Trigger warning – see subject.  🙂

A trigger (brief explanation) is something from our past that can set off strong emotional (or otherwise) reactions.  A smell might be a trigger, whether good or bad.  e.g. if grandma used to bake cookies every time you visited, that might be a good trigger to happy memories.  If, however, grandma used to tie you to the hot stove as she baked them, well…maybe not so nice.

Facetious, I know, but it’s “how I roll”.

Now that we know what triggers are, how do we deal with them?  Mostly, we first have to know that they’ve been pulled.  When triggered the fight or flight response tends to kick in, which leaves all rational thought by the wayside.  It’s the nature of the beast.  If, however, we are able to recognize what’s happening as it’s happening, then we get to make decisions on our reactions.

I had a nice trigger pulled this morning.  I wasn’t doing anything particular.  I was just beginning my day and thinking about people I know and have recently met.  Big-ass trigger.  WTF, says I.  Why, oh, why is this an issue?  I can trace it back into childhood, but some things can’t be put into print.  However, I can also add in the ea and how I was not allowed to have or make friends.  All I may have had in the past were systematically removed.  Any that came along were driven away.  Well, maybe not all…but pretty much.

So, here I was, thinking about “new friends” and whop!  Right between the eyes, I’m slammed with an emotional flashback.  And then, memories flooded in…things I’d totally forgotten.  But that’s good…because now I get to explore that piece of the puzzle that was buried in dissociation.  So, now I understand the high anxiety that always accompanies me with new people.  I can link the “what if” scenarios to abandonment issues.  (and, btw…abandonment is not solely being left on the steps of a church in a basket)

My feline family have their own triggers.  I may have posted (or may not) about my little boy darting out of the room because I whistled.  I don’t whistle much any more, but it was a momentary thing.  As he ran for dear life, the sound hit my own ears as well.  ea used to whistle when he was up to no good.  It was one of his tells.  So, my baby remembered being hurt when the sound was in the house.  He had his flashback, I had mine.  I’ve since avoided whistling.

A trigger can be accidentally pulled.  It can be purposely pulled if someone knows about it and wants to be cruel.  Or, as I prefer, it can show itself as an opportunity to work through the wounds and start to heal.
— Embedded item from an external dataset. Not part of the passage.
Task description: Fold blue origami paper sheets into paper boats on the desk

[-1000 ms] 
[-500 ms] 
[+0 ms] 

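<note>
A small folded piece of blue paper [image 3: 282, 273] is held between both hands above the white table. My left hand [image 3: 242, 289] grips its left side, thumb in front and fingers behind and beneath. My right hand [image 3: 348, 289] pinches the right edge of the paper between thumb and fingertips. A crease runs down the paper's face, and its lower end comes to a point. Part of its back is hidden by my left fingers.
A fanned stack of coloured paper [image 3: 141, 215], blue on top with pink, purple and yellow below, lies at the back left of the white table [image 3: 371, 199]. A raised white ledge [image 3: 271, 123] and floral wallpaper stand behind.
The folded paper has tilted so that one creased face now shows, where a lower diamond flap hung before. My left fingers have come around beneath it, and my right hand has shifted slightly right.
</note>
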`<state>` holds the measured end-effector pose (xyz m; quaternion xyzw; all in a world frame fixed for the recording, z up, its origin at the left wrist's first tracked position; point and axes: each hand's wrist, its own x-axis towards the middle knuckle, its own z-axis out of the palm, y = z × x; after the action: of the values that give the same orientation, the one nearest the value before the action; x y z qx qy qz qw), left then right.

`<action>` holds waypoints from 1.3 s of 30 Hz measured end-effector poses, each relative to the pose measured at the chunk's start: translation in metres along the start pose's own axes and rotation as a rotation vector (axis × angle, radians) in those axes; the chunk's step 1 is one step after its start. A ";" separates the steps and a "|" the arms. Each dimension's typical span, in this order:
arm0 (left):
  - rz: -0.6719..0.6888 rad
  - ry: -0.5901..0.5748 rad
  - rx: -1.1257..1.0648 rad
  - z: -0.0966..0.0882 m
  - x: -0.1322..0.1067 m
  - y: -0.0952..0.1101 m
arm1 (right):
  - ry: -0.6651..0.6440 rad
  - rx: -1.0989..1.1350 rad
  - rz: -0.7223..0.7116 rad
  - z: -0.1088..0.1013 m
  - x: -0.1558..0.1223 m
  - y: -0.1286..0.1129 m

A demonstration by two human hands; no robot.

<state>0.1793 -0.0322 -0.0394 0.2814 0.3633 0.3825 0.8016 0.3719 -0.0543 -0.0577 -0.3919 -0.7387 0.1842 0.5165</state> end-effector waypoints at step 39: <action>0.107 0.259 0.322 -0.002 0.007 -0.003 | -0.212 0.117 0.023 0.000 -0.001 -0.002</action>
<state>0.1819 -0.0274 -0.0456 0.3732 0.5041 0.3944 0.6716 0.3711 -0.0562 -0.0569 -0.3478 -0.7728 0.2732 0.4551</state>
Being aware that you have these issues is step one.  It’s the hardest.  But once you get there, allowing yourself the freedom to have a mini-meltdown or whatever it is that you need, is excellent.  We are allowed to be human and allowed to have our “weak” moments.  Quite frankly, letting it flow is not exactly weak…but that’s another discussion.  Work with it.  Ride it like you’re surfing.  You already survived the trauma.  This is just a video replay.  It will pass and at the end of it, if you choose, there is a lesson to be learned and some growth to be had.